But for some people the original answer they gave was the endpoint. They do not know if you're going to ask one why or five. For all you know, the answer to the second why would be the "I don't know" point.



> Again, with the example question, it would seem to me that most people would have some reason why they follow Christianity, and it is that reason that is being sought (assuming there is one at least).


Religion is one of those topics that is so talked about, so thoroughly and exhaustively discussed, so studied and fought about, that the average person probably doesn't want to go indepth with it, because they know how it's going to end. "Why are you a christian" can start a thought-provoking discussion...or it can break friendships, shake up families, or "just" lead to disagreements and confusion. It's a topic that is very hard to go deeply without someone's tempers flaring.



> So in other words, you can't ask why because they infer other things from it, rather than simply taking it for what it is (a desire to understand) and act on those?
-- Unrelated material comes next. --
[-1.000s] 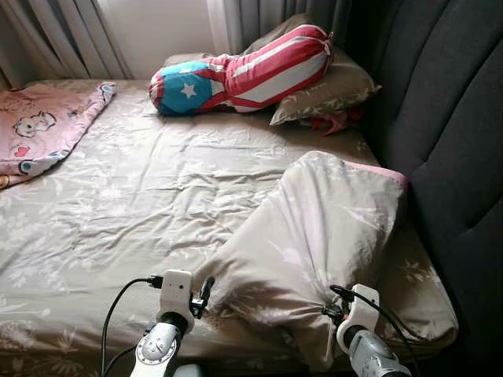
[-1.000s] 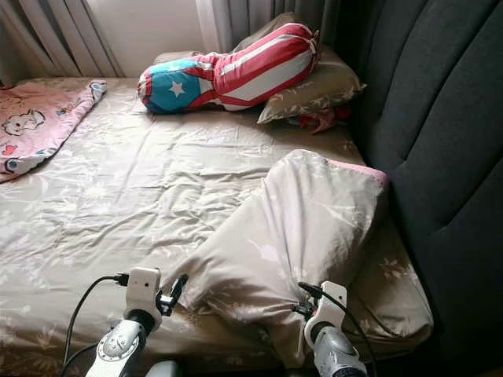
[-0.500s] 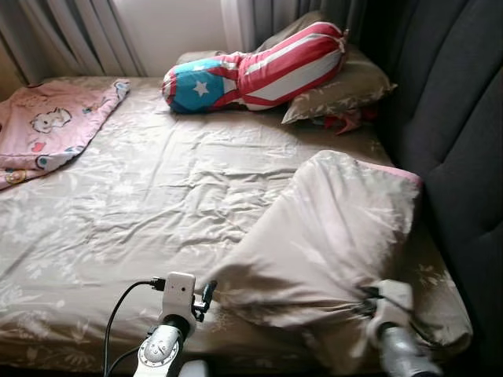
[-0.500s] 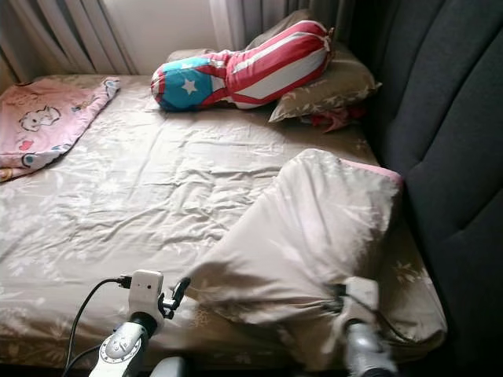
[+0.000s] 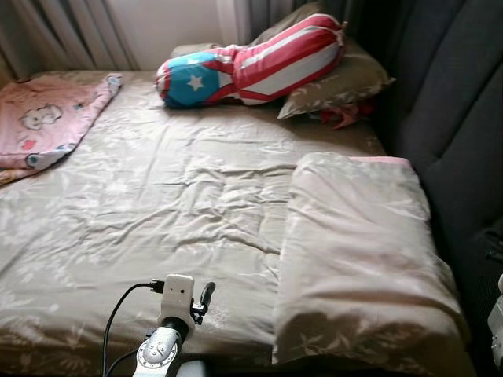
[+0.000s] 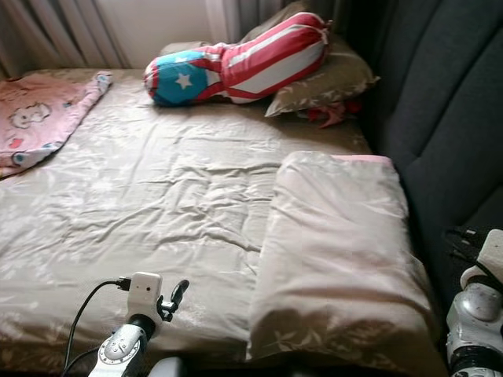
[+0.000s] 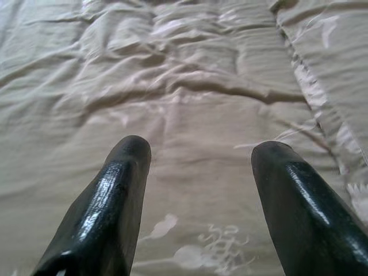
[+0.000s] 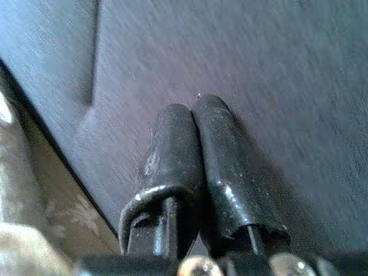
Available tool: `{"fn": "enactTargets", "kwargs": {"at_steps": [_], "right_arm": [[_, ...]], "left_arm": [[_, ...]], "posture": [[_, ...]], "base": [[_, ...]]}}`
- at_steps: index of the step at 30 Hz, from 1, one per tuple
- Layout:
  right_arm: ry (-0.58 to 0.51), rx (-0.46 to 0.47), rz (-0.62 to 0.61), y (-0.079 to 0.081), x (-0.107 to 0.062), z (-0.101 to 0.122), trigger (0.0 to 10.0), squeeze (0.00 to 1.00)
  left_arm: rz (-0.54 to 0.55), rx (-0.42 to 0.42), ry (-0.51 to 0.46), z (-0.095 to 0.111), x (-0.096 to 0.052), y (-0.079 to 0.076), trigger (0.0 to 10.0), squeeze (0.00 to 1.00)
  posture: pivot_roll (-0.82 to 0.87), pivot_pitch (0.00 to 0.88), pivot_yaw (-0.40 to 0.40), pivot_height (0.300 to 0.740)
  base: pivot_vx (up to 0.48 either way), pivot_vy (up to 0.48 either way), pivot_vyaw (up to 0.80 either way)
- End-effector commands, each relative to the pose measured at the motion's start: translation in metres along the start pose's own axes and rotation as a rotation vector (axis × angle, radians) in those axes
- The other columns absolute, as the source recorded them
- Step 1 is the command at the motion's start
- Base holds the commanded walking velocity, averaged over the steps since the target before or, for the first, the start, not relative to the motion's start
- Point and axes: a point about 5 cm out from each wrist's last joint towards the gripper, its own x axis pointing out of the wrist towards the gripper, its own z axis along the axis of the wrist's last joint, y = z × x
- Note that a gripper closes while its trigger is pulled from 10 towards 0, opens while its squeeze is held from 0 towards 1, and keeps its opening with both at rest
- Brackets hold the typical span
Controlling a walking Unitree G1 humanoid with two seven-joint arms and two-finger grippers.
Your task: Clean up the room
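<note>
Left wrist view: my left tool [image 7: 198, 172] hovers spread over the beige floral bedsheet [image 5: 157, 212]. Folded beige floral duvet [image 5: 357, 259] lies flat along the dark padded headboard [image 5: 456, 118]; right tool [image 8: 192, 149] pinched empty.

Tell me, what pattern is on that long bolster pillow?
Red and white stripes, blue end with white star; left eye view.

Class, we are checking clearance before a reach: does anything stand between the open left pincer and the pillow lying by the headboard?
Nothing visible does. The left pincer hovers open over bare wrinkled sheet, and the pillow lies flat to its right, beside the headboard, with only sheet between them.
</note>
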Motion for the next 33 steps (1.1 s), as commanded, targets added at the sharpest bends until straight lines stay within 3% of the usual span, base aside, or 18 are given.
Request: {"fn": "enactTargets", "kwargs": {"at_steps": [1, 4, 5, 6, 12, 16, 17, 18, 24, 28, 31, 32, 33], "right_arm": [[-0.003, 0.005, 0.002, 0.003, -0.002, 0.000, 0.0, 0.00], [0.025, 0.034, 0.108, 0.020, -0.009, -0.007, 0.0, 0.00], [0.027, 0.042, 0.159, 0.029, -0.012, -0.008, 3.2, 0.00], [0.029, 0.057, 0.191, 0.034, -0.015, -0.009, 10.0, 0.00], [0.091, 0.175, 0.466, 0.078, -0.044, -0.026, 10.0, 0.00], [0.081, 0.273, 0.595, 0.094, -0.057, -0.025, 10.0, 0.00], [0.082, 0.331, 0.693, 0.105, -0.066, -0.023, 10.0, 0.00], [0.077, 0.380, 0.884, 0.124, -0.085, -0.021, 10.0, 0.00], [0.133, 0.364, 1.072, 0.146, -0.110, -0.029, 10.0, 0.00], [0.215, 0.397, 1.272, 0.172, -0.134, -0.030, 10.0, 0.00], [0.310, 0.301, 1.261, 0.186, -0.142, -0.040, 10.0, 0.00], [0.310, 0.301, 1.261, 0.186, -0.142, -0.040, 10.0, 0.00], [0.382, 0.295, 1.212, 0.192, -0.145, -0.045, 10.0, 0.00]], "left_arm": [[0.006, 0.006, 0.007, -0.002, -0.002, 0.003, 10.0, 0.00], [0.007, 0.009, 0.011, -0.003, -0.002, 0.004, 10.0, 0.00], [0.007, 0.010, 0.012, -0.004, -0.002, 0.004, 10.0, 0.00], [0.007, 0.011, 0.012, -0.004, -0.002, 0.004, 10.0, 0.00], [0.002, 0.010, 0.013, -0.004, -0.002, 0.002, 10.0, 0.00], [0.002, 0.009, 0.019, -0.006, -0.003, 0.001, 10.0, 0.00], [0.003, 0.009, 0.022, -0.007, -0.003, 0.002, 10.0, 0.00], [0.003, 0.010, 0.025, -0.007, -0.004, 0.002, 10.0, 0.00], [0.002, 0.010, 0.019, -0.006, -0.004, 0.002, 10.0, 0.00], [-0.002, 0.010, 0.018, -0.006, -0.002, 0.000, 10.0, 0.00], [-0.005, 0.011, 0.012, -0.004, -0.001, -0.001, 10.0, 0.00], [-0.005, 0.011, 0.012, -0.004, -0.001, -0.001, 10.0, 0.00], [-0.005, 0.010, 0.010, -0.003, -0.001, -0.001, 10.0, 0.00]], "posture": [[-0.08, 0.058, -0.007, 0.651], [-0.09, 0.057, -0.008, 0.651], [-0.08, 0.059, -0.009, 0.651], [-0.08, 0.059, -0.008, 0.651], [-0.08, 0.060, -0.008, 0.651], [-0.08, 0.057, -0.010, 0.651], [-0.08, 0.057, -0.010, 0.651], [-0.08, 0.057, -0.009, 0.651], [-0.08, 0.056, -0.010, 0.651], [-0.07, 0.053, -0.011, 0.651], [-0.06, 0.052, -0.012, 0.651], [-0.06, 0.052, -0.012, 0.651], [-0.05, 0.050, -0.014, 0.651]], "base": [[0.000, 0.000, 0.00], [0.000, 0.000, 0.00], [0.000, 0.000, 0.00], [0.000, 0.000, 0.00], [0.000, 0.000, 0.00], [0.000, 0.000, 0.00], [0.000, 0.000, 0.00], [0.000, 0.000, 0.00], [0.000, 0.000, 0.00], [0.000, 0.000, 0.00], [0.000, 0.000, 0.00], [0.000, 0.000, 0.00], [0.000, 0.000, 0.00]]}}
You can ask all you want. I was only listing examples of why some people would have trouble with it. It's all contextual.


----------



## snowbell (Apr 2, 2012)

Bluity said:


> But for some people the original answer they gave was the endpoint. They do not know if you're going to ask one why or five. For all you know, the answer to the second why would be the "I don't know" point.
> 
> Religion is one of those topics that is so talked about, so thoroughly and exhaustively discussed, so studied and fought about, that the average person probably doesn't want to go indepth with it, because they know how it's going to end. "Why are you a christian" can start a though-provoking discussion...or it can break friendships, shake up families, or "just" lead to disagreements and confusion. It's a topic that is very hard to go deeply without someone's tempers flaring.
> 
> You can ask all you want. I was only listing examples of why some people would have trouble with it. It's all contextual.


Good points... Thanks again :happy:... 

And yes it is, hence why I chose it, because it clearly shows both extremes of the situation rather well.


----------



## Cetanu (Jan 20, 2012)

snowbell said:


> Does that not insinuate that the dogma is being attacked? If so is there a way to kindly phrase the question so as to not have it appear offensive/accusatory?


Not necessarily.

I understand what you mean though.

Just because something is being defended, doesn't mean it's being attacked. We can defend against questions, analysis, inspection and so on.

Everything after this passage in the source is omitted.